The Normal Distribution & Sampling, cont’d
•
By the time you’ve conducted 1,000 samples of interviews with 500 randomly selected
NYC voters (see figure 4 on handout #2), your mean is still .250 (25%), but with a
standard deviation now of only .019 (essentially 2%).
•
Hence, now you can tell Mr. Bloomberg that the proportion of Independents in NYC is
probably, with 95% confidence (2 standard deviations either way; 1 standard deviation
either way would give you 68% confidence), between 21% and 29%.
•
But let’s say that earlier in the process, Mayor Bloomberg randomly surveyed 10
individuals (e.g. friends, butler, misc. staff) about their voter status and found a rate of
35% registered Independents. He asks for you to demonstrate why the upcoming
campaign shouldn’t work with his figure instead. I mean, he got it himself personally.
•
You have to show him, based on your original study of 1,000 samples of 10 random New
York City voters, what the likelihood is of a finding of 35% registered Independents. This
is first done by computing the amount of random sampling error or standard error:
(Pollack, p. 106)
Sampling or Standard error = standard deviation ÷ square root of the sample size (n=10)
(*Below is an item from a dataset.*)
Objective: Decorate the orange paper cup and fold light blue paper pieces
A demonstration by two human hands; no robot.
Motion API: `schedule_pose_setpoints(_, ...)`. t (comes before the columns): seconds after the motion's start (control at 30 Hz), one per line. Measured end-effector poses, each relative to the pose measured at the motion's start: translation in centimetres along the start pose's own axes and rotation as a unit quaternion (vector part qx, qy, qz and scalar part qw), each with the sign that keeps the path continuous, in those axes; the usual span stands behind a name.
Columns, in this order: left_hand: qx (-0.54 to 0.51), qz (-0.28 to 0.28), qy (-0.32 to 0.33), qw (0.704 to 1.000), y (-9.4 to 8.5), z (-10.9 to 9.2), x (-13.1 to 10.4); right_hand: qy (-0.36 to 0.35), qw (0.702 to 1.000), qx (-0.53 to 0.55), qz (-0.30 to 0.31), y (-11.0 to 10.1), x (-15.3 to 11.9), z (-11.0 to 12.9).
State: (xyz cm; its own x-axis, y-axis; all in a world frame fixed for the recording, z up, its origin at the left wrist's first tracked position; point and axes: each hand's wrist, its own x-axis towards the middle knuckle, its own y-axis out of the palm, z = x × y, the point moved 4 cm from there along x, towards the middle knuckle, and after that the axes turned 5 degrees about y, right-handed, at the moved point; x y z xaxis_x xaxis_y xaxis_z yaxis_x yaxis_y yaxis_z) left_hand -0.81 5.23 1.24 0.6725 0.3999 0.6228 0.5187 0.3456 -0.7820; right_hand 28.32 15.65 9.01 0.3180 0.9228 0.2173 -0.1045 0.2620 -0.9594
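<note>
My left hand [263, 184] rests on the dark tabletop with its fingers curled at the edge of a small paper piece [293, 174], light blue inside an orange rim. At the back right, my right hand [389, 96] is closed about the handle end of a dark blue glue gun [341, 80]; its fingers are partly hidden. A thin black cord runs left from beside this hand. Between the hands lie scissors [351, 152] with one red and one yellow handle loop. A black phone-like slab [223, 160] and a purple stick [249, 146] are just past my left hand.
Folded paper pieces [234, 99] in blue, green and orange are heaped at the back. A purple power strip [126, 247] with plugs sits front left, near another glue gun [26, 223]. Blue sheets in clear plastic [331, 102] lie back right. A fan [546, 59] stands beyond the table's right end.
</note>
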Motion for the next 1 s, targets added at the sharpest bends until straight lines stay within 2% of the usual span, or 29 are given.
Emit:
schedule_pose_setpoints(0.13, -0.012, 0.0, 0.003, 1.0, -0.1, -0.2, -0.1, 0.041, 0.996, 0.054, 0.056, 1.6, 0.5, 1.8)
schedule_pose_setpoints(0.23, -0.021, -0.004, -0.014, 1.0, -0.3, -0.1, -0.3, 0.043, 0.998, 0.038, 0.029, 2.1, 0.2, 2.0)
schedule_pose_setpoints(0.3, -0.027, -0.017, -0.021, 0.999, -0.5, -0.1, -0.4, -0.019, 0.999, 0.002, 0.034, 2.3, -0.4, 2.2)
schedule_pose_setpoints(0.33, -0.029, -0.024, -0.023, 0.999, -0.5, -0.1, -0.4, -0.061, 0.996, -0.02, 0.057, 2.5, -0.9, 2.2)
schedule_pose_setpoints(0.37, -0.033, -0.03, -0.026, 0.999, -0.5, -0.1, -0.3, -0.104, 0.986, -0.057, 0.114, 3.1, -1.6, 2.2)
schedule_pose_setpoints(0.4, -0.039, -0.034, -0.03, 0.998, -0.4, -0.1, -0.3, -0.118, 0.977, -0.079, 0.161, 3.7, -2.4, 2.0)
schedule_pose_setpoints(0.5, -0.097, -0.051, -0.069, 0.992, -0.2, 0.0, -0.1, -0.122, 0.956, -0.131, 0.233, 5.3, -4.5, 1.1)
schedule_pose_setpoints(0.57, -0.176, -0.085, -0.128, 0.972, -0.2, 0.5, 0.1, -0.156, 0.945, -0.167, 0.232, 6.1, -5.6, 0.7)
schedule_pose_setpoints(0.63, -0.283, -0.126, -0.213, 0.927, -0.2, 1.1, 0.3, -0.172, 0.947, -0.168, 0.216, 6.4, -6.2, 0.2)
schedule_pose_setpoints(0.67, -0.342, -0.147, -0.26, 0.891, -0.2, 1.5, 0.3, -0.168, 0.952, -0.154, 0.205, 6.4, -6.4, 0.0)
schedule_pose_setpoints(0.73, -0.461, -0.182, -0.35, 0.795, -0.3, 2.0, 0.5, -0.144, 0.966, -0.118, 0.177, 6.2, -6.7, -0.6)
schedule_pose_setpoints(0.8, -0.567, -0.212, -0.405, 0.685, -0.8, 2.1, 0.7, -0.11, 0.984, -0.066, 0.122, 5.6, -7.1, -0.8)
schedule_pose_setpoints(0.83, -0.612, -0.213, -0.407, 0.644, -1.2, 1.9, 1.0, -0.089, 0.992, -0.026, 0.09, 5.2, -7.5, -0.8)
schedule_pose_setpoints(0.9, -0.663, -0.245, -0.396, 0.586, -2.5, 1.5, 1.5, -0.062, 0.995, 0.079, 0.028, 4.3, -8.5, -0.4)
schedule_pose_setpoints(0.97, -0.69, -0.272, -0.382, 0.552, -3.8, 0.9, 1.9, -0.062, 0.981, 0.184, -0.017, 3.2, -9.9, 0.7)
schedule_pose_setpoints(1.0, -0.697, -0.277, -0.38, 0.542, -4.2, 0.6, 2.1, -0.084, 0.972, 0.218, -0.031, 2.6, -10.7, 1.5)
Sampling or Standard error = 14.1% divided by 3.16
Sampling or Standard error = 4.5%
Inference Using the Normal Distribution & Z Scores
• The central limit theorem (Pollack, p. 108) tells us that there is a 68% chance that
the true population mean of NYC voters registered as “Independent” lies within
plus or minus 1 standard error of the sample mean (25% in your study), and there
is a 95% chance that it lies within plus or minus 1.96 standard errors of the
sample mean (again, 25%).
• Conversely, there is only a 5% probability that the true population of NYC voters
registered as “Independent” is more or less than 1.96 standard errors away from
the sample mean:
• “Low” end of 95% confidence interval
= sample mean – 1.96 standard errors
= 25% – 1.96 (4.5%)
= 16.2%
• “High” end of 95% confidence interval = sample mean + 1.96 standard error
= 25% + 1.96 (4.5%)
= 33.8%
Conclusion: Invariably, then, 95% of all possible random samples of 10 NYC voters will
produce sample means of between 16.2% and 33.8% “Independent” registered voters.
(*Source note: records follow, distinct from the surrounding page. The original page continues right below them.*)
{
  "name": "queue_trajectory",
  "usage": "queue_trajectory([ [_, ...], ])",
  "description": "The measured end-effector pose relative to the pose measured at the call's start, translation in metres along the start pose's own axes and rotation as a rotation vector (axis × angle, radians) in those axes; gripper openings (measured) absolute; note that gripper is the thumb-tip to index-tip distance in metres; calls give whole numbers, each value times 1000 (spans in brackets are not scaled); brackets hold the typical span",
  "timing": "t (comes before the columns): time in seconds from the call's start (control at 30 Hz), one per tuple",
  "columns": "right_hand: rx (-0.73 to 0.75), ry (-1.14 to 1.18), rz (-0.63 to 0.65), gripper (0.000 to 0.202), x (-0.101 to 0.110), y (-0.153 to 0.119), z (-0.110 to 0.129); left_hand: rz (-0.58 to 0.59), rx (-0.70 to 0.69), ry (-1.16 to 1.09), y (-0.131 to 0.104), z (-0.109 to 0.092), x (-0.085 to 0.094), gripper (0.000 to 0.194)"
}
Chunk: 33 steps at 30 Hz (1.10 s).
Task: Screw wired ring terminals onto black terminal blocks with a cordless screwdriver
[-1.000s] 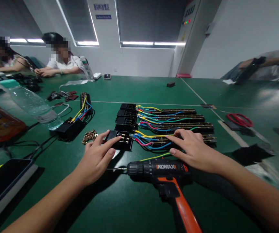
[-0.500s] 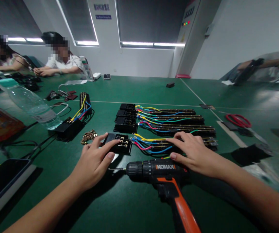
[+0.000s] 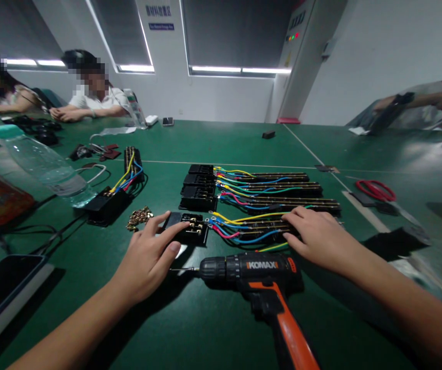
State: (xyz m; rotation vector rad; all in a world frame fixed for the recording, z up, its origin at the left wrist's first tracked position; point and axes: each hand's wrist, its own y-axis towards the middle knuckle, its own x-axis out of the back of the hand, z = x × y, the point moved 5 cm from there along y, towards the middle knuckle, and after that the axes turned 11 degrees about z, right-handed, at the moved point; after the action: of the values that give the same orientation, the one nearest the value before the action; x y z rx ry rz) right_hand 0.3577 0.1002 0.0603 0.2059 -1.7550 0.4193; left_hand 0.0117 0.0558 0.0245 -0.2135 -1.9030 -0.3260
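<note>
My left hand (image 3: 143, 262) rests with spread fingers on a black terminal box (image 3: 196, 235); its index fingertip touches near the brass terminals. Yellow, blue and red wires (image 3: 224, 228) with ring lugs end beside the box's right edge, apart from the terminals. They run to a black strip with brass rails (image 3: 259, 226). On the strip's right part, my right hand (image 3: 316, 234) has its fingers over the far side and thumb on the near side; its palm hides the end. A black and orange drill (image 3: 261, 272) lies in front, bit pointing left.
Behind are several similar wired boxes and strips (image 3: 267, 190). Another wired box (image 3: 107, 205) stands left, near small brass screws (image 3: 139, 218), a water bottle (image 3: 47, 164) and a phone (image 3: 8, 282). Red-handled scissors (image 3: 375, 190) lie right. People sit across the table (image 3: 216, 141).
My right hand has moved right along the strip, and its fingers have closed about it. My left hand stays on the terminal box. The drill has not moved.
</note>
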Motion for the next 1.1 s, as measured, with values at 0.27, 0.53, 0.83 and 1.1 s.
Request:
queue_trajectory([
  [0.27,7,57,-6,61,-10,7,-6,-2,-5,-12,1,-1,0,47],
  [0.53,210,38,21,57,-12,0,-11,1,-3,-8,-1,1,0,46],
  [0.83,321,138,129,36,0,-6,-5,23,-9,33,-2,-6,2,43],
  [1.1,247,177,273,40,9,-11,-1,-14,-4,14,-8,-10,5,45],
])
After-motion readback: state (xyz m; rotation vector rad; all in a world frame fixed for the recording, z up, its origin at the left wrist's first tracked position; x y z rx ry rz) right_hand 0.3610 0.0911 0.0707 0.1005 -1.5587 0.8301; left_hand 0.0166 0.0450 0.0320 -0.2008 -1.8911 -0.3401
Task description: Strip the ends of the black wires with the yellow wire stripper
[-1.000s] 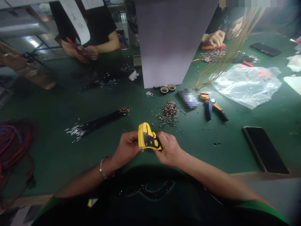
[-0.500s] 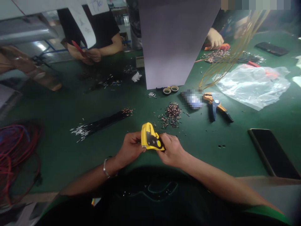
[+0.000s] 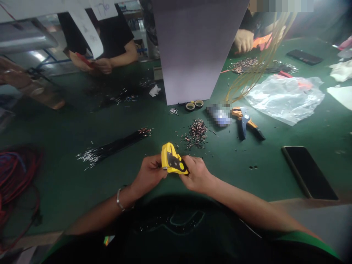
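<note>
While the right hand (image 3: 195, 173) has its grip clenched around the handle of a yellow tool (image 3: 172, 160), the head view shows that tool raised over the near middle of the green counter (image 3: 132, 117), its head toward the left. The left hand (image 3: 148, 175) is just beside the tool's head, fingers drawn together; what its grip grasps, if anything, is hidden, so I cannot tell. Just beyond the tool, slightly right, lies a pile of small cut pieces (image 3: 198, 129), and farther back two ring-shaped rolls (image 3: 190, 106) rest near the foot of a pale panel (image 3: 192, 51). To the left, a bundle of black wires (image 3: 115, 146) lies aslant, silvery ends left and coppery ends right. On the right are blue-and-orange pliers (image 3: 242, 129), with a phone (image 3: 309, 172) nearer and a clear plastic bag (image 3: 286, 102) farther. Far left, a co-worker's hands (image 3: 103, 66) hold a red tool (image 3: 84, 59).
</note>
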Demonstrator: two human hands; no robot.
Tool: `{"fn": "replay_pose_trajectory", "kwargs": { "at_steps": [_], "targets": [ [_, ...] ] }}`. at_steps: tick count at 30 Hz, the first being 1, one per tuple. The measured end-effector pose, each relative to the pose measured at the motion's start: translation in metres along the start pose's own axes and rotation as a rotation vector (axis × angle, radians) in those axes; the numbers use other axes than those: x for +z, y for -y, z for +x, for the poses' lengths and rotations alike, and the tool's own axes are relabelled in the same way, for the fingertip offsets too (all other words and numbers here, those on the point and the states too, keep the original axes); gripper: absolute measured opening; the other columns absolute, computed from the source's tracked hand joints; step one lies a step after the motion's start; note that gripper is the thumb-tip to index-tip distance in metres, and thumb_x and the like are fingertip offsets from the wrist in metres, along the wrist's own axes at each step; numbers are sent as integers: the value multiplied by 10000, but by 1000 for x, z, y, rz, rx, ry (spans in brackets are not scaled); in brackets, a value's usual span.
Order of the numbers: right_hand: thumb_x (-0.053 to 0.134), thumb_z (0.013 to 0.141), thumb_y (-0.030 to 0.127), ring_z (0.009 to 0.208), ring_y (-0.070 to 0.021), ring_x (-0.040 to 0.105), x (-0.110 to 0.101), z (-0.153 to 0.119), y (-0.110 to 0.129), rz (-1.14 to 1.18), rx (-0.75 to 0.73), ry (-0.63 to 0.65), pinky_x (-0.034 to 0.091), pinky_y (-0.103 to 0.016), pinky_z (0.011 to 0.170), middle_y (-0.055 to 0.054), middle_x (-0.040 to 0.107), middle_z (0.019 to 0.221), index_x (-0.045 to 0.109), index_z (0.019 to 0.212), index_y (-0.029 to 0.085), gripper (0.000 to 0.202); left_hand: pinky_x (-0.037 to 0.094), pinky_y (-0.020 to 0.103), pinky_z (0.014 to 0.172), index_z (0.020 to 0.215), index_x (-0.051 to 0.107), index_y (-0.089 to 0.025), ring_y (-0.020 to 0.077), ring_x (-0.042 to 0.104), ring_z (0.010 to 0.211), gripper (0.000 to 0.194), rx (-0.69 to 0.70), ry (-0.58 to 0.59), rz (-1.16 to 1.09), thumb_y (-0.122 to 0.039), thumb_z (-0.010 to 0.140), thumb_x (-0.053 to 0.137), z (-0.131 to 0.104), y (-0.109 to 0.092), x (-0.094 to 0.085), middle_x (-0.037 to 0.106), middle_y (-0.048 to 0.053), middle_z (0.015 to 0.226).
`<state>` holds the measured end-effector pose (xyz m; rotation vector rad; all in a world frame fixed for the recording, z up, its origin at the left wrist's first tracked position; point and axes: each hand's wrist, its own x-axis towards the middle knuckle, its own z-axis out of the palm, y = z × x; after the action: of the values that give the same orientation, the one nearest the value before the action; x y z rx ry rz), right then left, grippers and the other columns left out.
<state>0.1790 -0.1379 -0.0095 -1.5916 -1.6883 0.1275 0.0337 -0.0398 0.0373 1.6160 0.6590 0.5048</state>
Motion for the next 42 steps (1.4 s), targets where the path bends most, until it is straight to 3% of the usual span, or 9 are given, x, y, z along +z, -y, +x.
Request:
{"fn": "replay_pose_trajectory", "kwargs": {
  "at_steps": [6, 10, 14, 21, 26, 32, 37, 40, 42],
  "targets": [
    [437, 701, 166, 490, -145, 404, 1, 0, -1, -10, 12, 0, 295, -280, 502, 6, 475, 586, 333, 724, 231, 125, 299, 160, 426, 488, 488, -148, 46, 346, 445, 169, -27, -5, 1, -97, 624, 575, 1, -1, 1, 455, -59, 453],
    [441, 691, 177, 491, -141, 399, 2, -1, -3, -2, 45, 22, 302, -275, 508, 7, 479, 590, 339, 722, 229, 119, 343, 168, 452, 488, 490, -148, 49, 375, 452, 212, -49, -5, -24, -122, 663, 607, 1, -3, 2, 469, -62, 457],
    [457, 665, 178, 491, -128, 387, 1, -1, -2, 74, 96, 53, 297, -259, 501, 19, 461, 585, 349, 710, 226, 126, 352, 171, 465, 562, 566, -146, 58, 412, 486, 147, -67, 5, -58, -148, 692, 634, 0, -2, 3, 497, -54, 491],
    [472, 615, 151, 505, -91, 396, -4, 3, 5, 530, 434, 198, 316, -215, 480, 48, 447, 570, 445, 668, 195, 74, 219, 180, 386, 678, 663, -151, 37, 295, 417, 119, -232, 53, -182, -251, 742, 651, 2, 4, 0, 446, -54, 469],
    [505, 620, 136, 406, -75, 424, 0, 2, 4, 938, 662, 280, 342, -200, 405, 71, 484, 518, 525, 750, 181, 139, 166, 193, 358, 644, 671, -159, 21, 293, 373, 116, -312, 35, -334, -266, 687, 686, 6, 5, 2, 562, -9, 525],
    [537, 614, 124, 298, -70, 403, 2, 3, 2, 1106, 750, 307, 336, -192, 334, 107, 464, 405, 516, 735, 183, 136, 168, 188, 338, 661, 666, -155, 14, 312, 347, 98, -367, 25, -390, -238, 649, 717, 8, 4, 3, 585, -9, 538],
    [565, 611, 132, 287, -76, 407, -4, 8, -3, 1221, 787, 272, 349, -199, 328, 88, 500, 383, 520, 726, 173, 130, 277, 197, 360, 729, 674, -141, 41, 353, 338, 191, -320, 51, -288, -321, 781, 642, 10, 0, -4, 476, -44, 413],
    [577, 602, 127, 284, -79, 405, -5, 9, -7, 1305, 841, 216, 358, -208, 310, 79, 510, 396, 529, 710, 169, 125, 397, 208, 445, 814, 684, -124, 72, 490, 429, 290, -193, 20, -175, -366, 872, 535, 13, 0, -11, 569, 1, 495],
    [582, 593, 116, 287, -79, 403, -6, 10, -8, 1348, 856, 227, 366, -210, 304, 77, 506, 396, 538, 690, 166, 118, 469, 226, 541, 864, 691, -128, 90, 560, 528, 239, -85, -39, -76, -313, 870, 540, 15, 1, -15, 632, 23, 596]
  ]
}}
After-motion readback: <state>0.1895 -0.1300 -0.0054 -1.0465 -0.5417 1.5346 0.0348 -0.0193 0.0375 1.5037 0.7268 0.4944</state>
Inference Using the Normal Distribution & Z Scores
• Given these results, how “random” is Mayor Bloomberg’s finding of 35%
registered Independents among NYC’s voting population?
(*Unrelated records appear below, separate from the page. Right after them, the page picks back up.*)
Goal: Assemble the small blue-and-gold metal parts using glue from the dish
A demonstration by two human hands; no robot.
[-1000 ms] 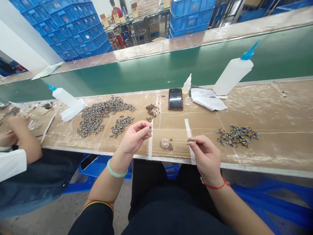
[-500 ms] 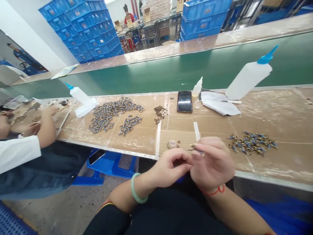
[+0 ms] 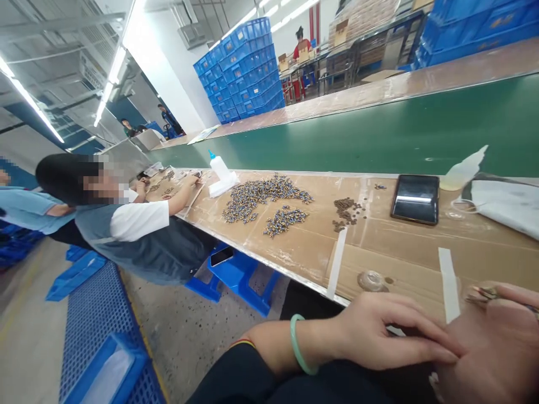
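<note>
Brass-coloured small part point(image 3: 484, 293) pinched in right hand point(image 3: 492, 348) fingers; left hand point(image 3: 379, 332) lies flat, fingers extended together.

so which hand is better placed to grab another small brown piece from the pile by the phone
Probably left: the left hand is free and nearer the pile; the right hand already pinches a small metal piece.

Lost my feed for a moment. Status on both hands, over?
Left hand empty, fingers resting on right hand. Right pinches a small metal part at bench edge. Glue dish close ahead; nothing blocking.
</note>
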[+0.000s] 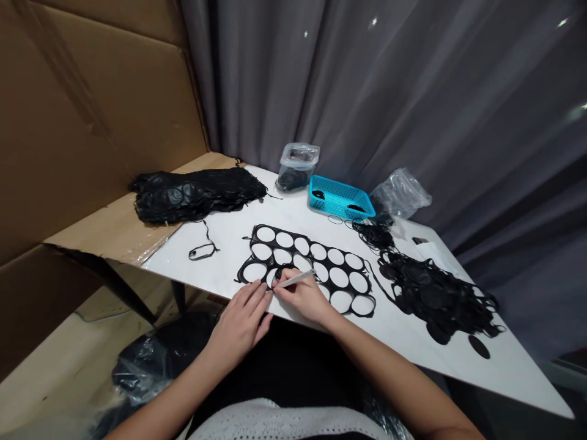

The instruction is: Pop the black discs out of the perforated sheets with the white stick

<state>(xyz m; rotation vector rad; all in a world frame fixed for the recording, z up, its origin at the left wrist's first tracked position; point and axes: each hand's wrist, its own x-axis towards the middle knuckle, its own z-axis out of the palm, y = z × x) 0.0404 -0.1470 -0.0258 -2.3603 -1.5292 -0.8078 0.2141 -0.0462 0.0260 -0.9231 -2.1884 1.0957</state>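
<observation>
A thin black sheet with rows of large round holes lies on the white table. My left hand rests flat, its outstretched fingertips on the sheet's near edge. My right hand is closed around a slim pale tool; whether it is a knife or tweezers I cannot tell. Its working tip is hidden by my fingers, which meet the sheet beside my left fingertips. A small tangle of black strands sits by the right fingers.
A stack of black sheets lies at the back left, a loose black loop nearer. Behind stand a clear tub, a blue basket and a plastic bag. Black discs and scraps are heaped right. Cardboard walls the left.
</observation>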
• First, standardize his 35% finding into a Z score:
Z = Bloomberg mean – larger sample mean of 1,000 samples of 10 voters ÷ standard error
Z = 35% - 25% divided by 4.5%
Z = 10% divided by 4.5%
Z = 2.27
• Based on the table of Z scores (Pollack, p. 110), how likely is it that a truly
random sample of registered NYC voters would find 35% to be Independents?
.0116 = 1.16 or 1.2% (Basically, you could say, “Mr. Mayor, the odds of
finding that 35% of registered voters in NYC are “Independent” are 1 out
of a 100 and, congratulations Sir, you got that one. Now stop wasting my
time and let me do the polling in this campaign.”